Karina adalah gadis yang rapi, teliti, dan telaten. Dia melakukan banyak hal sendirian sebagai anak tunggal dan satu-satunya wanita di keluarganya. Memasak, mencuci, berbelanja, membersihkan rumah. Mau tidak mau Karina juga belajar merawat luka. Jeno tidak merasa kesakitan, meski obat merah itu dioleskan di sekitar lukanya.
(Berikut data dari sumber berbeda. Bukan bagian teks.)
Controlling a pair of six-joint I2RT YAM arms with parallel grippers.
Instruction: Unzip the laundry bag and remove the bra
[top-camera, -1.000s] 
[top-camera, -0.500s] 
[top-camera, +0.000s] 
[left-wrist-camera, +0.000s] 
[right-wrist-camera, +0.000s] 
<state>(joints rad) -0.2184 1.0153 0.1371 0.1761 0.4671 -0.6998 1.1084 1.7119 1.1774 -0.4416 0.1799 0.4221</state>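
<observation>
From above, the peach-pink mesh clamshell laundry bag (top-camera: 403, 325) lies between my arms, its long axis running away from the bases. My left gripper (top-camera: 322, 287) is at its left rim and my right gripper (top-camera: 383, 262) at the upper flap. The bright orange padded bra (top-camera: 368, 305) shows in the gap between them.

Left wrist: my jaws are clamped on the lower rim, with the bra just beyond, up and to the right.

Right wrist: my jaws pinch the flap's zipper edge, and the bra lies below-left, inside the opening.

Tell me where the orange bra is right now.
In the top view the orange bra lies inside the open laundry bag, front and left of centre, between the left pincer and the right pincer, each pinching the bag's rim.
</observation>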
"Kenapa lo kesana?," tanya Jeno. Karina meniup luka di pelipis Jeno.

"Naluri..."

"Naluri?"

"Itu awal dari semua ini.  Manusia kembali ke awal untuk mulai sesuatu yang baru. Lo pergi kesana dan kita terpaksa ga ketemu lagi," jelasnya. "Jadi gue pergi kesana dengan harapan bakal ketemu lo lagi."
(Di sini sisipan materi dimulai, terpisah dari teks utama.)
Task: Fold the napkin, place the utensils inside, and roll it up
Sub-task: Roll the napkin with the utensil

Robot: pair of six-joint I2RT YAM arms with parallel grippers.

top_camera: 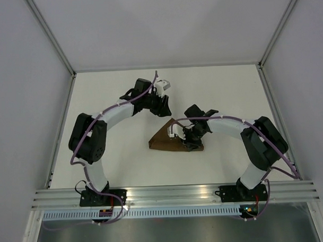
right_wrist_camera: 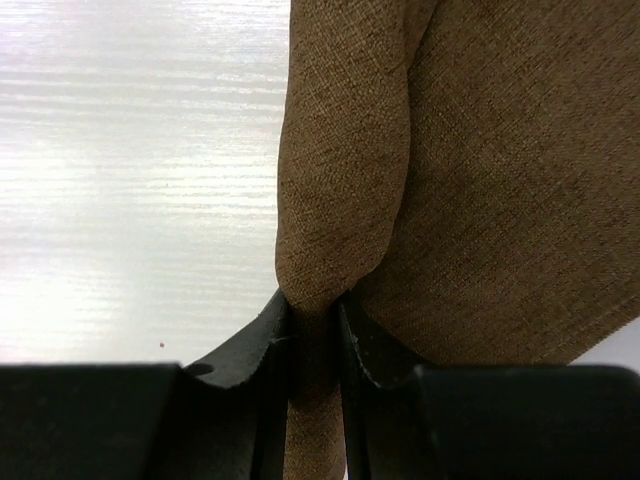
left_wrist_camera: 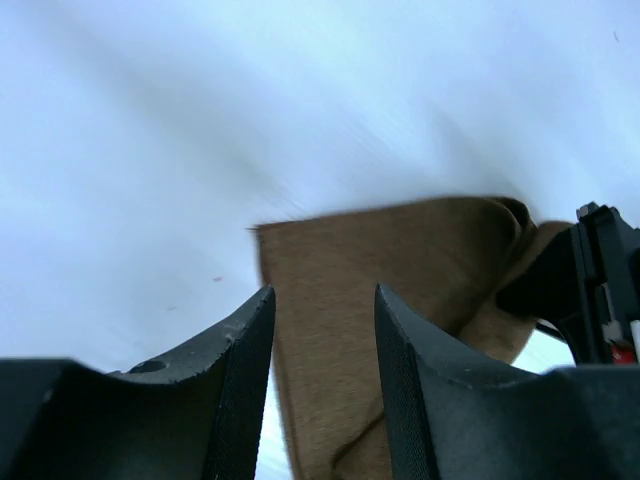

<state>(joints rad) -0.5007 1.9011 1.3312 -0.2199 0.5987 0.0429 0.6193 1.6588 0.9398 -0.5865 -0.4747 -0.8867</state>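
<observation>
The brown napkin (top_camera: 165, 138) lies folded in a rough triangle at the middle of the white table. My right gripper (top_camera: 183, 137) is shut on a rolled fold of the napkin (right_wrist_camera: 340, 200) at its right side; the fold runs up between the pads (right_wrist_camera: 268, 340). My left gripper (top_camera: 163, 107) is open and empty, held above the table just behind the napkin's far tip; in the left wrist view the napkin (left_wrist_camera: 390, 280) lies beyond the fingers (left_wrist_camera: 245, 340). The utensils are out of view.
The white table (top_camera: 113, 96) is ringed by grey walls and aluminium frame posts (top_camera: 61, 130). A metal rail (top_camera: 174, 192) runs along the near edge by the arm bases. The right arm's black wrist (left_wrist_camera: 590, 280) shows in the left wrist view.
</observation>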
Jeno terdiam sejenak. Mendadak lukanya berdenyut nyeri. Sekarang Jeno menyadarinya, bahwa apa yang dikatakan Erland adalah benar. Karina dan dirinya sama-sama memasuki dunia masing-masing sehingga dapat bersatu. Tapi...

"Lo liat sendiri, mereka ngejar lo," kata Jeno.
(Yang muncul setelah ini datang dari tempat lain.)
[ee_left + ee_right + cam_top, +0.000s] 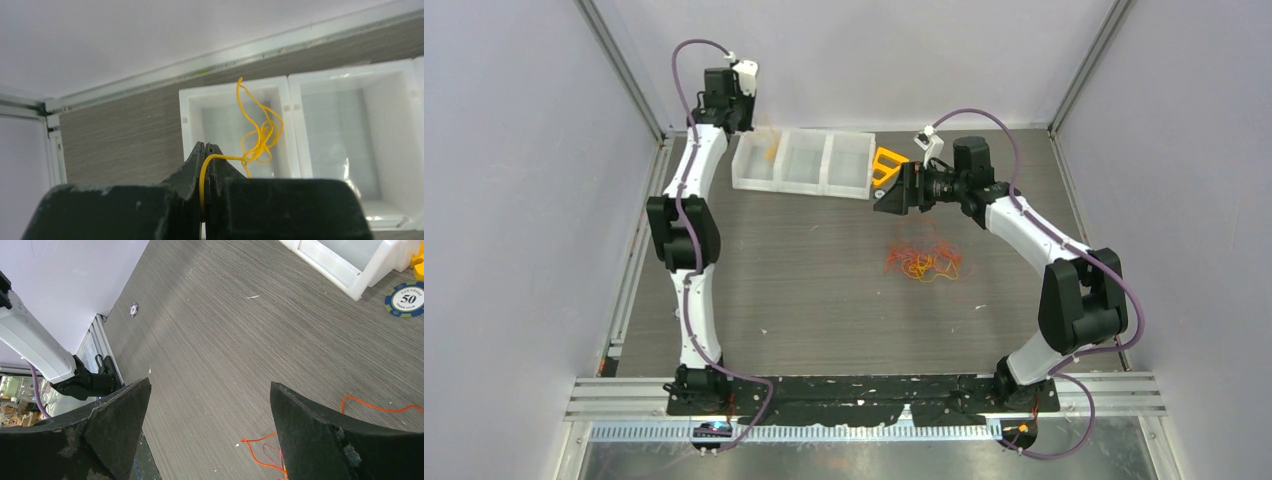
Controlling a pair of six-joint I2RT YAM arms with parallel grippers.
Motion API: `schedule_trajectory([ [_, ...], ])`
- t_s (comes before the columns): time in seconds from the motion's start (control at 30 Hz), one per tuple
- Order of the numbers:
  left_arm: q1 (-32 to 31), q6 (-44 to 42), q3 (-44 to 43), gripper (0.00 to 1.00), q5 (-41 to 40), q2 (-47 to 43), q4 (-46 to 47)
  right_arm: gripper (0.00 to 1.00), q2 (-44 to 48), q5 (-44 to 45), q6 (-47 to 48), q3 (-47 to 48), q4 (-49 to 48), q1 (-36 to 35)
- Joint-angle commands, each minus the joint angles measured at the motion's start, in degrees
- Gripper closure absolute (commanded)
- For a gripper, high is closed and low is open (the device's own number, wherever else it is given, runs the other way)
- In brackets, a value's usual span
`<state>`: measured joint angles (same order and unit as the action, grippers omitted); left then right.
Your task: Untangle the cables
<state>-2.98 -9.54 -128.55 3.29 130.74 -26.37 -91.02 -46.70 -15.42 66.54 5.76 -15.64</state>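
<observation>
The cables [924, 262] lie as a small orange, yellow and red clump on the table, right of centre. My left gripper [208, 146] is shut on one yellow cable [262, 135], whose curly end dangles over the left compartment of the white tray [289, 125]. In the top view this gripper [740, 118] hangs at the tray's left end [746, 180]. My right gripper [888, 198] hovers above the table behind the clump, open with nothing between its jaws. Its wrist view shows that gripper [210, 385] above bare table, with loose orange strands [256, 450] beside the right finger.
The white tray [824, 187] has three compartments and stands at the back. An orange-yellow plastic triangle [887, 165] sits at its right end. A blue poker chip [407, 299] lies near the tray corner [345, 271]. Walls and rails enclose the table.
</observation>
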Motion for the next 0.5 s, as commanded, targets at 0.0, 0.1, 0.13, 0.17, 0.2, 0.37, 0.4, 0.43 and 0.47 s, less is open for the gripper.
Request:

Mereka? Ah iya, segerombol pria bermotor yang mengejarnya di Gang Kelapa. "Mereka siapa? Temen Mario?"

Jeno mengangguk.

"Mereka yang bikin Mario sekarat, bukan gue. Kalau pun bukan mereka semua, tapi pelakunya ada di antara mereka."

"Apa yang lo temuin?"

"Kayu."

Sebelah alis Karina terangkat naik.

"Untuk bikin dua tulang rusuk patah, tangan orang itu pasti memar. Mereka sering tawuran jadi tau soal itu. Akhirnya mereka gunain properti untuk mukulin Mario."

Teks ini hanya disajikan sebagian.